Le vav qui préfixe le verbe, lors de cette troisième occurrence, invite à utiliser le futur dans la traduction, mais on pourrait théoriquement utiliser aussi le présent ou le passé : en toi, toutes les familles de la terre sont bénies, c’est sûr. Mais que signifie cette bénédiction ?
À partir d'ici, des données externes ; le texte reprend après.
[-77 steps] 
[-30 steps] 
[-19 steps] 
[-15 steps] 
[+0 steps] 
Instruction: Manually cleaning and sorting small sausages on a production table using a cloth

Au sens concret (primordial en hébreu), le verbe barak signifie s’agenouiller. Pour être béni, en effet, il faut s’agenouiller. Pour qu’il y ait bénédiction il faut que quelqu’un soit prêt à recevoir la bénédiction. Pour que quelqu’un puisse bénir, il faut que quelqu’un s’agenouille. Or c’est exactement ce qu’a fait le messie Jésus. Non seulement il a passé des nuits en prière, mais, à Gethsémani, il s’est littéralement et symboliquement agenouillé, pour toute l’humanité. D’où la troisième partie du verset : en toi, c’est-à-dire en ta descendance, toutes les familles de la terre seront mises à genoux, c’est-à-dire seront rendues aptes collectivement à recevoir individuellement la bénédiction divine. En Jésus, la bénédiction nous est devenue accessible parce qu’en lui il a été démontré, devant les hommes et les anges, que notre volonté peut se soumettre librement à celle de Dieu. Comment ?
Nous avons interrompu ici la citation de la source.